What you need to do :: Look below for the line holding "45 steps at" and the line holding "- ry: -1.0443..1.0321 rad". Transcribe exactly those lines and all lines between them, nothing more.

───

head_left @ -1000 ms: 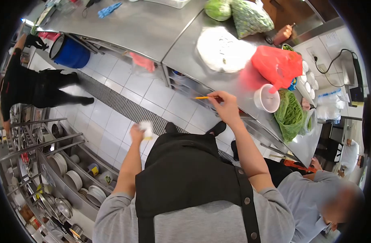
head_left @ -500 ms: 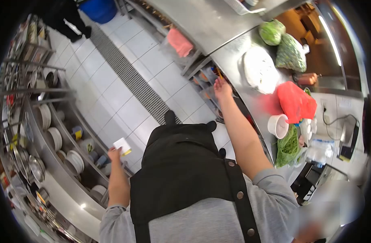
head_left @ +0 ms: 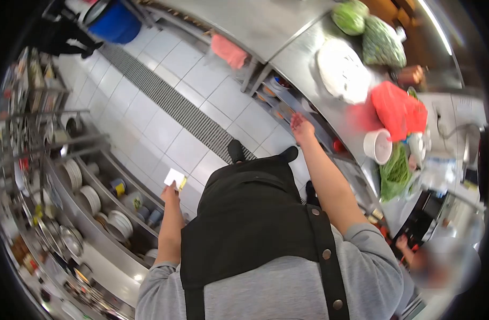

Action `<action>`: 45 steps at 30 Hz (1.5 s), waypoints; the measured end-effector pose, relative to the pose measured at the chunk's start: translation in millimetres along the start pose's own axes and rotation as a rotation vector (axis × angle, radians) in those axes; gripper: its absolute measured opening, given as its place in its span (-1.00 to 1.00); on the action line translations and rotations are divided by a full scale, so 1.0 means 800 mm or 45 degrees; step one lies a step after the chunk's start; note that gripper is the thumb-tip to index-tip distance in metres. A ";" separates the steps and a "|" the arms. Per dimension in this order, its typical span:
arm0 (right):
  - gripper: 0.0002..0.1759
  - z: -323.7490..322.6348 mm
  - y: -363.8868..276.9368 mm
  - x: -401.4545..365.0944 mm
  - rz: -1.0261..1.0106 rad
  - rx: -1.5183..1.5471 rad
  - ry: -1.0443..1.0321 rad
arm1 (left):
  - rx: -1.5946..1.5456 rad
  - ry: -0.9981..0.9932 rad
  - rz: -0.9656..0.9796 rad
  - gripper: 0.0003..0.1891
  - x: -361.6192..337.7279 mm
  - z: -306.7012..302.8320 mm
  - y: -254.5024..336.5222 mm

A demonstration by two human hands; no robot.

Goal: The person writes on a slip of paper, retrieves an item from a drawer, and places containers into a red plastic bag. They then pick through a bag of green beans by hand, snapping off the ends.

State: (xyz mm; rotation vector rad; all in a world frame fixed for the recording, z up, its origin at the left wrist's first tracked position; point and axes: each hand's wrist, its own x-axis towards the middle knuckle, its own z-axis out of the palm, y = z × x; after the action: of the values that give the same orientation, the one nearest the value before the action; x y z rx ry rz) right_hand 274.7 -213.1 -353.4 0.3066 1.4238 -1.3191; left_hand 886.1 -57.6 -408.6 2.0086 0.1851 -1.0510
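My left hand [head_left: 170, 191] grips a small white card or packet [head_left: 174, 178] with a yellow edge, held above the tiled floor. Out to the right, my right hand [head_left: 302, 128] has its fingers apart and nothing in it. It hangs beside the open shelf [head_left: 295, 96] under the steel counter. On that counter lie a white plastic-wrapped bundle [head_left: 343, 70], a red bag [head_left: 396, 111], a white tub [head_left: 378, 146] and green vegetables [head_left: 395, 173].
Bowls [head_left: 119, 225] fill the shelving on the left. A floor drain grate [head_left: 170, 101] crosses the tiles. Another person [head_left: 60, 34] stands at the upper left near a blue barrel [head_left: 114, 24]. A co-worker's hand [head_left: 403, 244] shows at the lower right.
The view has shifted along the aisle. My right hand no longer touches the thin yellow item at the shelf. A co-worker's arm has come into sight at the lower right.
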 end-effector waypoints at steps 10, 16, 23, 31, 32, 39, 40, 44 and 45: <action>-0.74 -0.198 0.084 -0.161 0.105 0.306 0.187 | 1.269 -1.504 0.561 -0.44 -0.246 0.425 0.130; -0.60 -0.159 0.069 -0.266 -0.100 0.460 -0.040 | 1.804 -2.282 0.816 -0.51 -0.426 0.501 0.014; -0.58 -0.122 0.018 -0.280 -0.361 0.443 0.059 | 1.562 -2.428 0.685 -0.58 -0.572 0.470 -0.034; -0.65 -0.167 0.013 -0.215 -0.233 -0.129 -0.002 | 1.710 -2.131 0.563 -0.52 -0.521 0.470 -0.067; -0.66 -0.171 0.011 -0.207 -0.187 -0.198 -0.021 | 1.710 -2.090 0.542 -0.51 -0.522 0.470 -0.071; -0.62 -0.214 -0.046 -0.179 -0.162 -0.388 -0.122 | 1.640 -1.935 0.392 -0.47 -0.556 0.482 -0.096; -0.62 -0.223 -0.054 -0.174 -0.172 -0.395 -0.134 | 1.666 -1.935 0.413 -0.47 -0.564 0.487 -0.102; -0.71 -0.270 -0.072 -0.171 -0.413 -0.396 -0.119 | 1.803 -2.058 0.548 -0.55 -0.619 0.504 -0.125; -0.74 -0.279 -0.087 -0.187 -0.477 -0.500 -0.082 | 1.851 -2.116 0.600 -0.58 -0.638 0.507 -0.128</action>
State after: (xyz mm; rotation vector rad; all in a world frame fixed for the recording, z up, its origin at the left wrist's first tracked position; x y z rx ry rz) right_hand 156.0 14.7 -248.2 -0.2738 1.6989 -1.2900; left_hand 264.8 -171.0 -216.2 1.1288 -2.2538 -2.3701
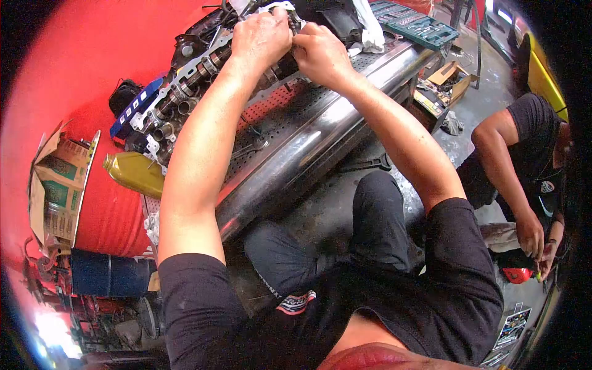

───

Answer below ::
Action `<action>`: 45 steps at 30 Hz (1.5 s), waypoints; the measured end-effector pose, relative to the pose measured at the chunk's start: translation in millimetres along the start pose's own axes and rotation as a rotation vector (axis × angle, radians) in those axes; gripper: its absolute measured opening, given as its place in its span (-1.00 to 1.00); on the action line translations and rotations are divided by a full scale, so 1.0 means 800 mm or 45 degrees; step one lies a step after the chunk's start; note that gripper is the thumb-tip to index-tip distance in metres. A ";" separates the steps and a "|" the arms. Per dimension in this order, its typical span:
arm0 (right):
  - gripper: 0.0002..0.1759
  - z: -323.7490..322.6348 mm
  - y: -363.8868..276.9368 mm
  - x: -401.4545..365.0944 mm
  - rz: -1.0261..1.0106 rad
  - rx: -1.5183..1.5471 rad
  - ry: -1.0443..1.0321 rad

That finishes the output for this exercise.